Monday, June 15, 2009

60/40 split

Tim Harford recounts in his book The Logic of Life an anecdote about the authors of Freakonomics, Steven D. Levitt and Stephen J. Dubner: when discussing the terms of their collaboration for writing the book, Levitt stated that he wouldn't go for less than a 60/40 split on revenues; Dubner, on the other hand, would settle for no less than 60/40 either. The apparent confrontation vanished when they realized that each was meaning the other to get 60%, so they decided to join the venture.

Charming as it may sound, this story cannot be true: if I'm settling for 40% of the revenues and my partner proposes a 60/40 split, the proposal immediately fits my goals no matter whom I assume will get each part of the split.

Monday, March 23, 2009

About break statements

In a recent article, Andrew Koenig argues that break statements are harmful because they make it harder to deduce the program context at loop termination. For instance, given:

while (n != 0) { /* do something */ }
n can be assumed to be zero at loop termination unless there is a break within it.
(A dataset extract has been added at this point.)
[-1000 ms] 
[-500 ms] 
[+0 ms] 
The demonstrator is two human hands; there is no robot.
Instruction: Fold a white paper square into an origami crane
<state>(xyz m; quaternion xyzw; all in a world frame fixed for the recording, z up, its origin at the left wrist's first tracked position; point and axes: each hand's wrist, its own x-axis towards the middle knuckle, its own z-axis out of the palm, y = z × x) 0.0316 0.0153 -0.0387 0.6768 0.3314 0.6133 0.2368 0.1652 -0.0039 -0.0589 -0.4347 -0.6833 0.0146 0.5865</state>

Koenig proposes two different approaches to alleviating this problem:

  • Include the program context at the break statement as a possible value for the program context at loop termination.
  • Force the loop termination condition just before breaking.
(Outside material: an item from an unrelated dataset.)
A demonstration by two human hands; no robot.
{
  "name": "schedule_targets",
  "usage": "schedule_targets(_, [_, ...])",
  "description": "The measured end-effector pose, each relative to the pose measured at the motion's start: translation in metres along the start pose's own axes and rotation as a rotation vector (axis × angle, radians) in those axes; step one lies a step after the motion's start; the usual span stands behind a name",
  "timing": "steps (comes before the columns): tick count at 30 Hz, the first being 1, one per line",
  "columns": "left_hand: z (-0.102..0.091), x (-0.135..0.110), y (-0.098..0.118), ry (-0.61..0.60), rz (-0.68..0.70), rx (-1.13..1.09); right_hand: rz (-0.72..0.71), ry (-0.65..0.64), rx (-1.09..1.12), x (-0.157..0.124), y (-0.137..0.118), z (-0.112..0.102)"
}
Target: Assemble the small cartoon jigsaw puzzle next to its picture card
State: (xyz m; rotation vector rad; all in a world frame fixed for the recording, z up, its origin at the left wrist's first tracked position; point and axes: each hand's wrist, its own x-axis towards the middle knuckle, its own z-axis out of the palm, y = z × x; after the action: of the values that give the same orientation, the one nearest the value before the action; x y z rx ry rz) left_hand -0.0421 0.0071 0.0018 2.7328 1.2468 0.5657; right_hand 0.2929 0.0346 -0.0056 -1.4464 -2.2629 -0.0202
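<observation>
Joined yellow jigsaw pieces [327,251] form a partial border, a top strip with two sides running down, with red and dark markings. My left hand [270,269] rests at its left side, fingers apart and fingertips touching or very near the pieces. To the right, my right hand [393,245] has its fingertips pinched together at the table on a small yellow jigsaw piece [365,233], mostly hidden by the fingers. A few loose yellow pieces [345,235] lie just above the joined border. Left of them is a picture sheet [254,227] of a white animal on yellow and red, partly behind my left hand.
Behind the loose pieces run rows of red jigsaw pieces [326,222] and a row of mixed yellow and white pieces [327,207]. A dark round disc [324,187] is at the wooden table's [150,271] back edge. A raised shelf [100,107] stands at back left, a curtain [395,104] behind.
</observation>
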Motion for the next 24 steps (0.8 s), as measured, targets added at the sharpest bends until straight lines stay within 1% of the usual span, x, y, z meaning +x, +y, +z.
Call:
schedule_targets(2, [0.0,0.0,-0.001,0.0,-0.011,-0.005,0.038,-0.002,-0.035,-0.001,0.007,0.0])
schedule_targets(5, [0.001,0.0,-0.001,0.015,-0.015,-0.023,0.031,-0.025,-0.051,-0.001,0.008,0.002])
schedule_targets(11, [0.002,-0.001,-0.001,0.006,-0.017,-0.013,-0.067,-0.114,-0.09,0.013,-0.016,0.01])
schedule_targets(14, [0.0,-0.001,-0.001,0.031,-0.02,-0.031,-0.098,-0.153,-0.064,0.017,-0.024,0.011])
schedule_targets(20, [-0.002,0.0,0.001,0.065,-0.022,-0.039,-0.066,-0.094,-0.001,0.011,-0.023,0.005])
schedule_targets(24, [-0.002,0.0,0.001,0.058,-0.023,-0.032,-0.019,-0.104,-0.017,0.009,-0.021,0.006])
There is another alternative: exclude the loop termination condition from the evaluable program context. Here is a way to do that:

for (int local_n = n; local_n != 0;) { /* do something with local_n */ }
As the scope of local_n does not extend outside the loop, program context after loop termination does not depend on the termination procedure. A cruder, but also more flexible way to do the same is the following:
{
‎ int local_n = n;
‎ while (local_n != 0) { /* do something with local_n */ }
‎}
The somewhat unexpected surrounding braces are a conspicuous reminder that local_n does not form part of the global program state.

Tuesday, March 17, 2009

A curious syntactic transformation

Consider the sentence

Rationalism has many followers.

What in principle looks like a rather dull N+V+O statement does not however allow for seeminlgy innocuous variations on the object:

*Rationalism has many people.

The reason why the former is valid while the latter is not is that followers are followers of something, in this particular case rationalism:

Rationalism has many followers [of rationalism].

In fact, we can view our sentence as a mere rewording of:

There are many followers of rationalism,

which leads us to hypothetize the existence of the following syntactic transformation:

There is/are [Det] N of NP → NP has/have [Det] N.

For instance:

There were lots of fans of the BeatlesThe Beatles had lots of fans.
There are no enemies of RomeRome has no enemies.

This transformational rule explains from a purely syntactical perspective why superficially similar sentences like *Rationalism has many people are invalid --they have no "There is..." equivalent.

Interestingly, the rule seems to operate in other languages apart from English (I presume that at least in most modern European languages):

El racionalismo tiene muchos seguidores.
Le rationalisme a beaucoup d'adeptes.
Rationalismus hat viele Anhänger.

This points to some general (maybe universal?) mechanism of reification of the possesion relationship between nouns.

Tuesday, March 10, 2009

The mythical Bell Curve in Human Resources

Suppose a company's HR department wishes to establish a statistical model for their personnel performance in order to set up outcome predictions for the company's bonus system. It is all too easy to assume that performance will follow a normal distribution such as this:

Fig. 1: Performance distribution under the Bell Curve assumption.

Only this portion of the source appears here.